Bob: The bride of Christ.

Robert: The bride of Christ.  So a real man accepts responsibility in those three premier areas.

Bob: Can we unpack that a little bit more?  Because I'm thinking of guys today who are saying, "Okay, I do want to step up.  I want to be a man."  And you're saying there are three arenas where you need to take some initiative and need to grab responsibility, and the first one is around the work that a man has to do.  Are you just talking about his job?

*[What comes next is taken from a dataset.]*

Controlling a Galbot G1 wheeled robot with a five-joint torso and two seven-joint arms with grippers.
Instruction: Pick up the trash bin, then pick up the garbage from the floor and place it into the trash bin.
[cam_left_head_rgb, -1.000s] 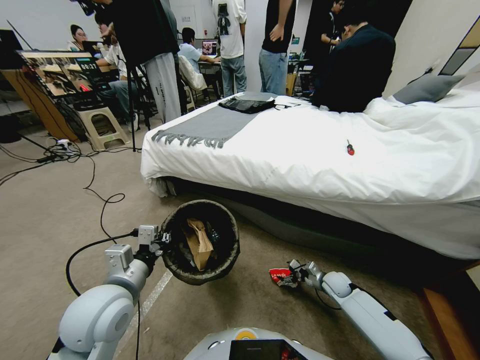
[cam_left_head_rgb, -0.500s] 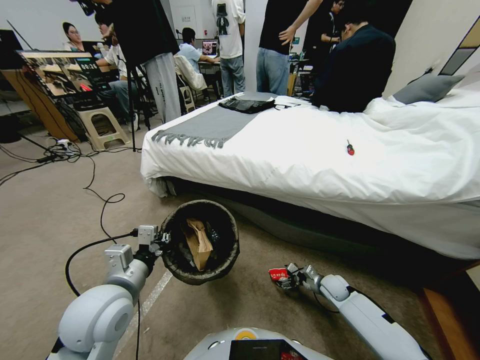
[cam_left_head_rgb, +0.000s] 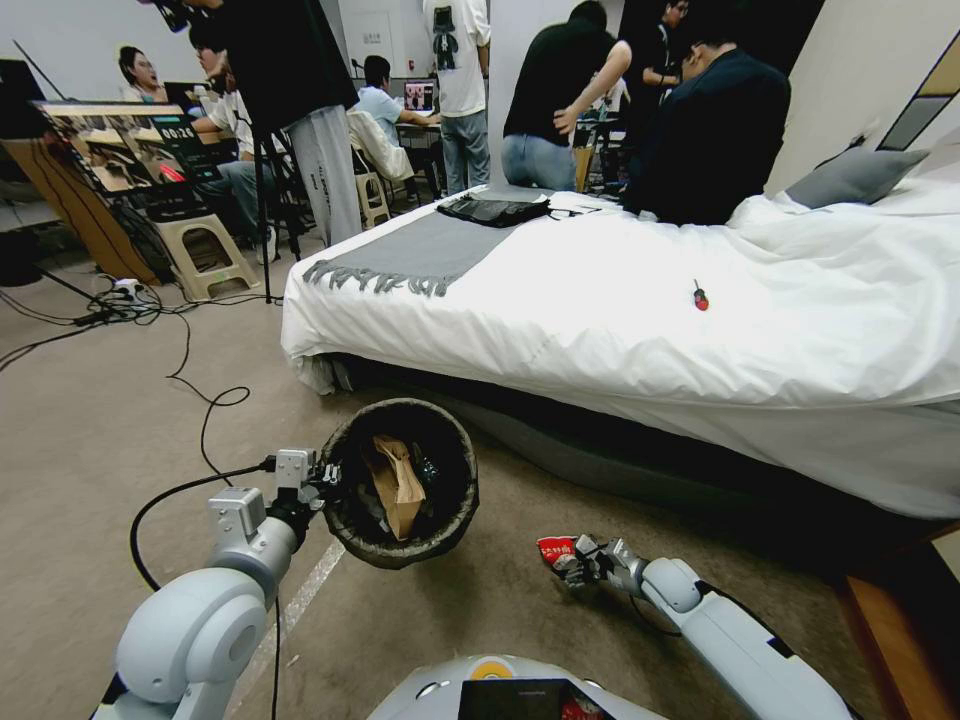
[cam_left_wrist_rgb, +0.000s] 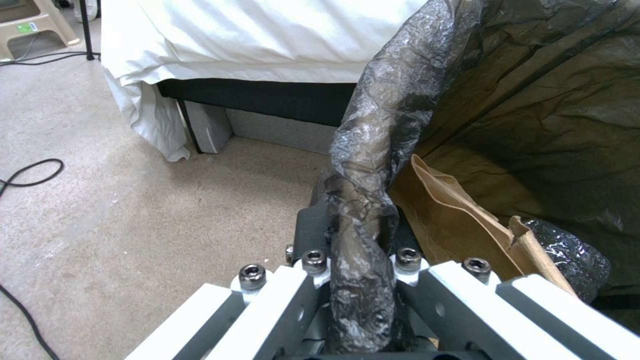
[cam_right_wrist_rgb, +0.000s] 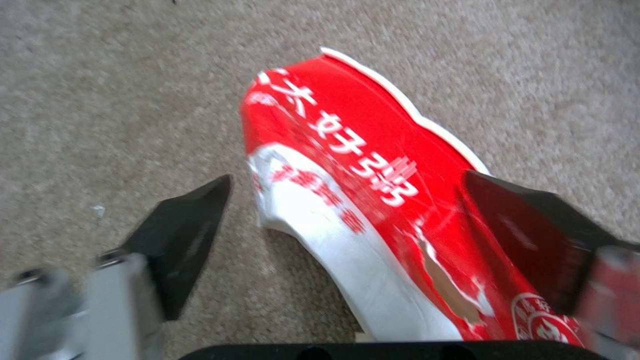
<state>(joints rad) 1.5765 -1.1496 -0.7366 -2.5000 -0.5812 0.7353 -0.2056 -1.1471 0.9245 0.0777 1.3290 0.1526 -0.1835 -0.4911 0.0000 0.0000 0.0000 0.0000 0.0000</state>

Robert: No, I'm talking about those responsibilities that God has given a man specifically to perform in life.  Some of that involves his marriage, some of it involves raising children, which is what we're talking about on this program, some of it does involve his workplace, and some of it involves building the kingdom of God.  Those are the four primary areas.  And in our men's fraternity that we've been talking about this week, we labor with three years of curriculum to help unpack all that.  But those would be the four areas.  But that's the work to do.

Bob: Okay.

Robert: The will to obey is a man deepening in understanding the call of his life.  It's a general call that you see in the Scriptures for all men, but it even goes beyond that to some specific calls, and we help men earn ways to understand his God-given design, his temperament, the gifts and abilities he has, because those are all roadmaps to that specific will for his life.  And, of course, the woman to love is the woman orbits around him in a dating relationship when we show young men how to act responsibly towards a woman and then in the marriage how those responsibilities broaden and deepen when you have a lifemate.

Bob: And you're not saying that a single man can't be a real man because he doesn't have a wife to lead, right?

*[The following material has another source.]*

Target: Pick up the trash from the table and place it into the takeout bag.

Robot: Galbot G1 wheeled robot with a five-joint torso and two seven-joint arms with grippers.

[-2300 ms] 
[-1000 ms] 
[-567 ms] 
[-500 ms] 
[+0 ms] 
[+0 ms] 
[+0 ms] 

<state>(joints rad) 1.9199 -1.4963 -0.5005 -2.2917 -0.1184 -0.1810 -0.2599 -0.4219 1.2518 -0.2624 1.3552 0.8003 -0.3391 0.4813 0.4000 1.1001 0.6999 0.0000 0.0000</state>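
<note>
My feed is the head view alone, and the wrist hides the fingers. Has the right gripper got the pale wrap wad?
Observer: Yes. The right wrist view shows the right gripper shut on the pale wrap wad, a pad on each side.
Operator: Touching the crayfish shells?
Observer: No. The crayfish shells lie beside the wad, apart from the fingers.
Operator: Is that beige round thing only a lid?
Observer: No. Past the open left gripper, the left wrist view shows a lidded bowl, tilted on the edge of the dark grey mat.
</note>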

Robert: No, because even a single man is going to have women that are going to be in his life, and he needs to know how to conduct himself responsibly in that regard.

Bob: As you talked about this idea of obeying His will, I'm thinking about a lot of guys that I run into this days who will approach the Scriptures this way – they'll look there, and if they find things there that they fundamentally agree with, they're affirm that.  But if they find anything there that is challenging or that they're not sure that the buy into, they just set that aside.

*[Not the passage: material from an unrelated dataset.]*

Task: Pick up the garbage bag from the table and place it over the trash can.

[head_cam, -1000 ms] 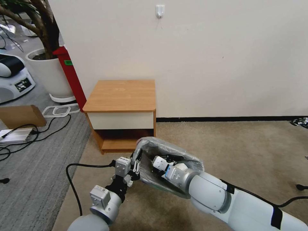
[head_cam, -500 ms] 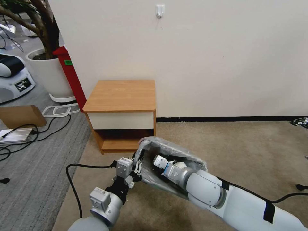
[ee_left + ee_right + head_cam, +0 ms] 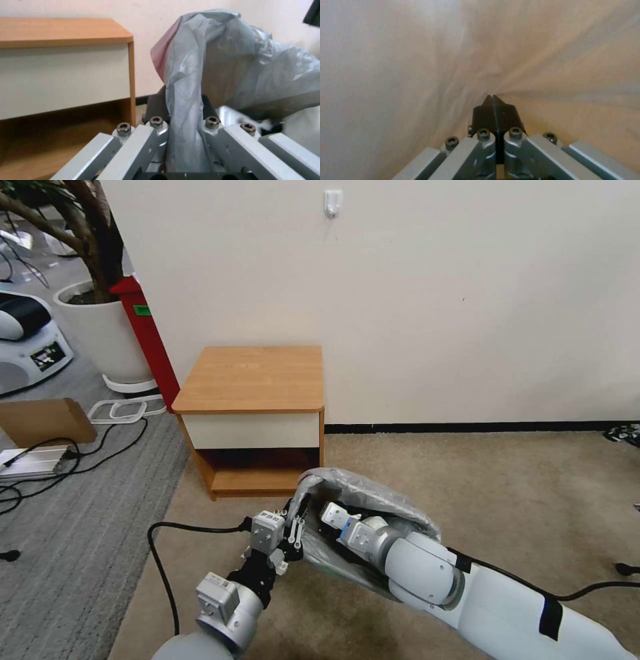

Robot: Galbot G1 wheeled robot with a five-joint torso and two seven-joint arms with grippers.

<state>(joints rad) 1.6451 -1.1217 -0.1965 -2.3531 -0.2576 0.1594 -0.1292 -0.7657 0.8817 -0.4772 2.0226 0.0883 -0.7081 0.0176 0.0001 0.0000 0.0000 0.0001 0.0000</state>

 If a man is going to have a will to obey, he has to say, "That book doesn't just give me some opinions to evaluate.  It gives me direction for life."

Robert: Right.  That, actually, Bob, spills over into the next part of the definition – "leads courageously."  Because one of the things I tell the guys in the manhood definition is that they're going to always run up against things God's calling them to do, but they don't feel like doing.

 And so "lead courageously."  One of the things that we talk about in that particular prong of the definition is that to lead courageously, a man is going to have to master his greatest obstacle in life as a man, and that is his feelings when he doesn’t want to do it.  But a real man continues to move into the will of God even when he doesn't feel like it.

 Now, that brings us to the last prong of the definition, and the last prong is expecting the greater reward.  See, the only way he can move against his feelings is he has to believe that on the other side of that is a greater reward.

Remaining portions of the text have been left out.